Problem statement => Which of the lines below include "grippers"? Each one should be copied out.

(Dataset records)

-*-*-

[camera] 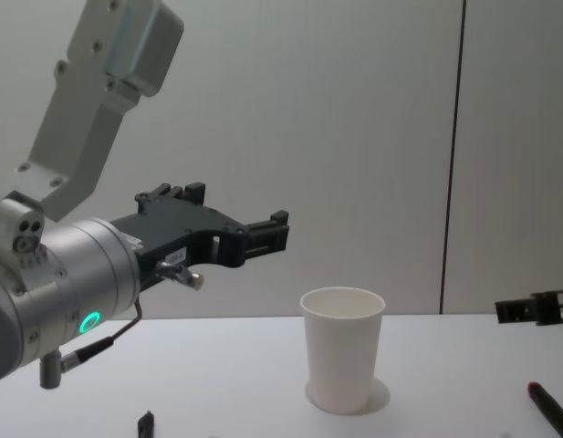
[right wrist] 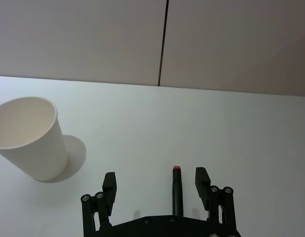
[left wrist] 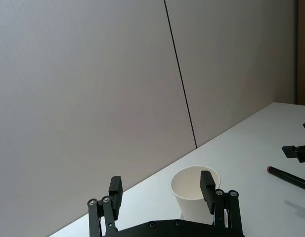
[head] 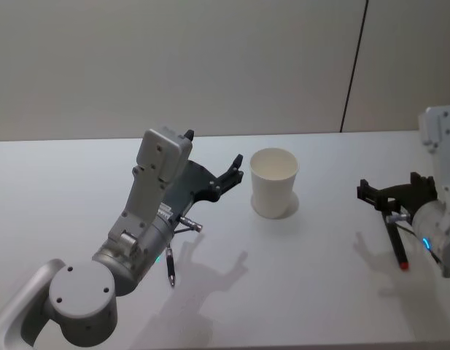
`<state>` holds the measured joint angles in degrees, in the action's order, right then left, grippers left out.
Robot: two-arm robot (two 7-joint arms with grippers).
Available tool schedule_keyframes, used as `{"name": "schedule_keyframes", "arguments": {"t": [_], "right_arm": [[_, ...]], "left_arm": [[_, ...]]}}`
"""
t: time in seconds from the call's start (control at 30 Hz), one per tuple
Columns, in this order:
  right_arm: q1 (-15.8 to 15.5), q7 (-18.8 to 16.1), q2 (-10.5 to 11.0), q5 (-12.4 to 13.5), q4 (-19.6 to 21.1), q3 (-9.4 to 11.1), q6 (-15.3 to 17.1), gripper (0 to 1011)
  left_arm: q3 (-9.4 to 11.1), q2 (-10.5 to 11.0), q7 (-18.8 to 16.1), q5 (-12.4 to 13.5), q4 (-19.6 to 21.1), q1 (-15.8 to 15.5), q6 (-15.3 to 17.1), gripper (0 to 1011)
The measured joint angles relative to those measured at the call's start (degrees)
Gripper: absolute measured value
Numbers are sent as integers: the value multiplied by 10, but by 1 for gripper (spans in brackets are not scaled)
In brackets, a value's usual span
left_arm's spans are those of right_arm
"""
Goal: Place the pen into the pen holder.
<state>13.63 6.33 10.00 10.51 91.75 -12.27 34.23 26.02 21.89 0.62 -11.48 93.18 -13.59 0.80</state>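
Note:
The pen holder, a white paper cup (head: 274, 182) (camera: 343, 347) (left wrist: 194, 193) (right wrist: 31, 136), stands upright in the middle of the white table. The pen (head: 395, 242) (right wrist: 177, 195) (camera: 551, 411) (left wrist: 289, 177), black with a red end, lies flat on the table to the cup's right. My right gripper (head: 390, 189) (right wrist: 155, 183) (camera: 534, 310) hovers open over the pen's far end, which sits in the gap between its fingers without touching either. My left gripper (head: 228, 176) (camera: 274, 233) (left wrist: 161, 187) is open and empty, raised above the table just left of the cup.
A tiny black stub (head: 170, 267) (camera: 146, 422) lies on the table under my left forearm. A plain wall with a dark vertical seam (head: 354, 65) rises behind the table's back edge. Bare tabletop (head: 327, 292) spreads in front of the cup and between the two arms.

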Motion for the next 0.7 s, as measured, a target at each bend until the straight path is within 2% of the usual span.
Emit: {"name": "schedule_keyframes", "arguments": {"t": [0.3, 0.7], "right_arm": [[45, 6, -17, 4, -54, 8, 35, 1001], [93, 12, -33, 2, -122, 17, 61, 1001]], "left_arm": [[0, 0, 0, 0, 0, 0, 0, 1000], [0, 0, 0, 0, 0, 0, 0, 1000]]}}
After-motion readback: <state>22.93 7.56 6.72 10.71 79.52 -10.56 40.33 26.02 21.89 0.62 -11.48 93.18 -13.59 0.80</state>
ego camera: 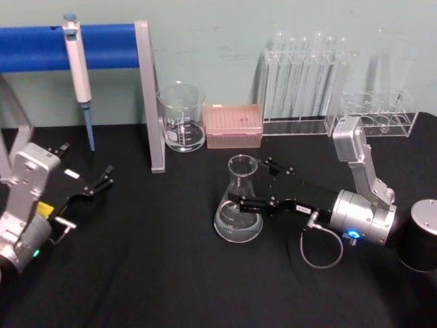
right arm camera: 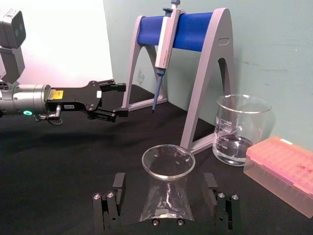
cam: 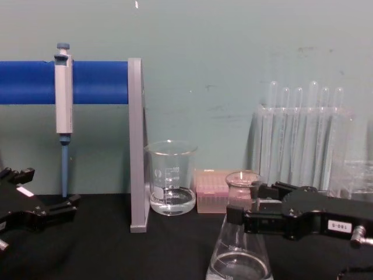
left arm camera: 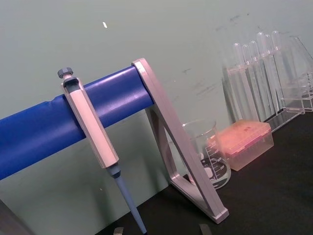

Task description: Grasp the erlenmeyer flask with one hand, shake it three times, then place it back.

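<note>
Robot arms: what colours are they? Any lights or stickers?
Both are silver metal with black, boxy ends. The right end effector has a small white label, a looping black cable and a blue light. The left end effector has a yellow sticker and a green light.

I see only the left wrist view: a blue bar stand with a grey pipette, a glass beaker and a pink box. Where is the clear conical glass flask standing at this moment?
Observer: The clear conical glass flask stands upright on the black table, nearer the robot than the pink box.
Operator: Is the right gripper holding it?
Observer: Not yet. The black right gripper straddles the neck of the flask, and the right wrist view shows its jaws open, with a gap on each side.
Operator: And where is the left gripper?
Observer: The black left gripper is open and sits at the table's left side, near the pipette stand and well apart from the flask.
</note>
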Action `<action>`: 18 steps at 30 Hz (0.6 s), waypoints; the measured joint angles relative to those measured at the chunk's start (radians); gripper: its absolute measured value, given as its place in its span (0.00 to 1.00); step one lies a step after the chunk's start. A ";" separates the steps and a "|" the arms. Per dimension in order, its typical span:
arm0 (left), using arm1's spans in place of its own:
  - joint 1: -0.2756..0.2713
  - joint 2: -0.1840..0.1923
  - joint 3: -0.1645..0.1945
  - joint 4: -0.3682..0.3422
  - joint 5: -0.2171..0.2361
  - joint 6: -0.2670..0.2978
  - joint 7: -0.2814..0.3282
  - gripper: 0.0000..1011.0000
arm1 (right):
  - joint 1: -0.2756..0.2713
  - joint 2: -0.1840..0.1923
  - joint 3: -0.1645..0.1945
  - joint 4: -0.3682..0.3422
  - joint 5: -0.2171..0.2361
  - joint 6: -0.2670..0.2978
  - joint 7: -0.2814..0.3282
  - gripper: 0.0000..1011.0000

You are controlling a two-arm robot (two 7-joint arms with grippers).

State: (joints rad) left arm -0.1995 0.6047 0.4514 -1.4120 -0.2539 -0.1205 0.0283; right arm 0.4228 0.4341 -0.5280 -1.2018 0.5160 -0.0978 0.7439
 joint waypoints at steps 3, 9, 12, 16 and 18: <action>0.000 0.000 0.000 0.000 0.000 0.000 0.000 0.99 | 0.001 0.000 -0.001 0.002 0.004 0.000 0.002 0.99; 0.000 0.000 0.000 0.000 0.000 0.000 0.000 0.99 | 0.001 0.000 -0.002 0.003 0.009 0.003 0.003 0.99; 0.000 0.000 0.000 0.000 0.000 0.000 0.000 0.99 | 0.001 -0.002 -0.002 0.004 0.010 0.004 0.000 0.99; 0.000 0.000 0.000 0.000 0.000 0.000 0.000 0.99 | 0.004 -0.006 -0.002 0.010 0.011 0.004 -0.002 0.99; 0.000 0.000 0.000 0.000 0.000 0.000 0.000 0.99 | 0.006 -0.008 -0.002 0.015 0.011 0.003 -0.002 0.99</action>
State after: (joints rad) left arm -0.1995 0.6047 0.4514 -1.4120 -0.2539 -0.1205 0.0283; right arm 0.4292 0.4261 -0.5303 -1.1868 0.5274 -0.0948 0.7421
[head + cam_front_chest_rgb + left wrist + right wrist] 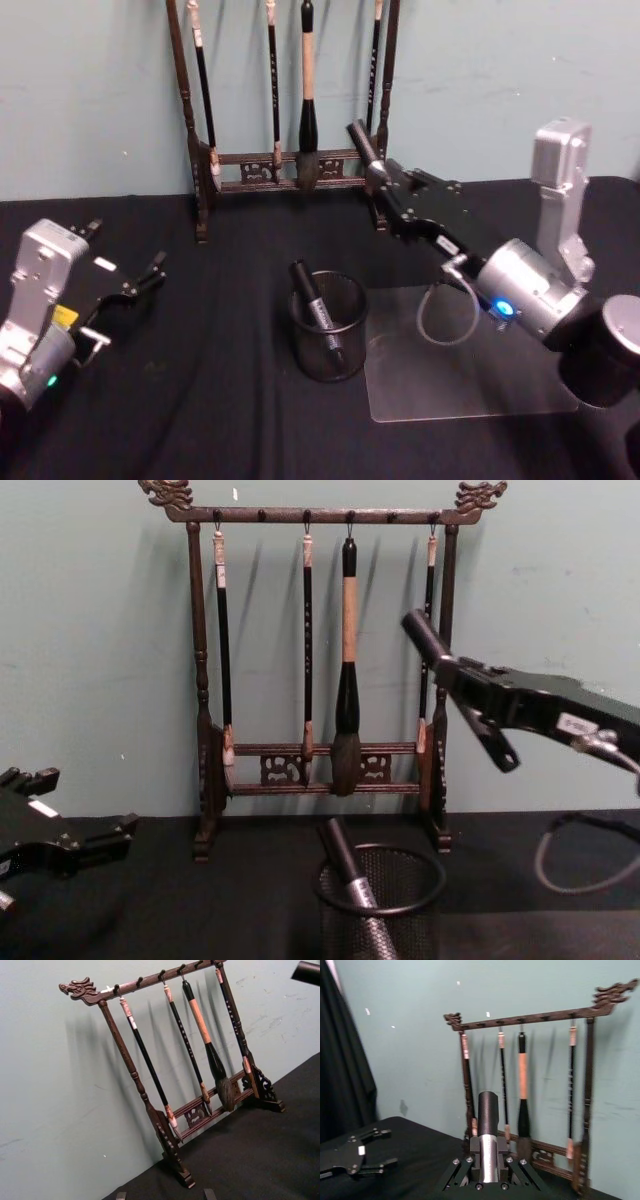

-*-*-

Answer section =>
`<state>` holds the measured joint angles in degrees, in the action's order, right then left, grippers left out.
Robot: two-arm robot (two 7-joint arms with grippers).
You are controlling a two-arm robot (two 7-joint arms with grippers).

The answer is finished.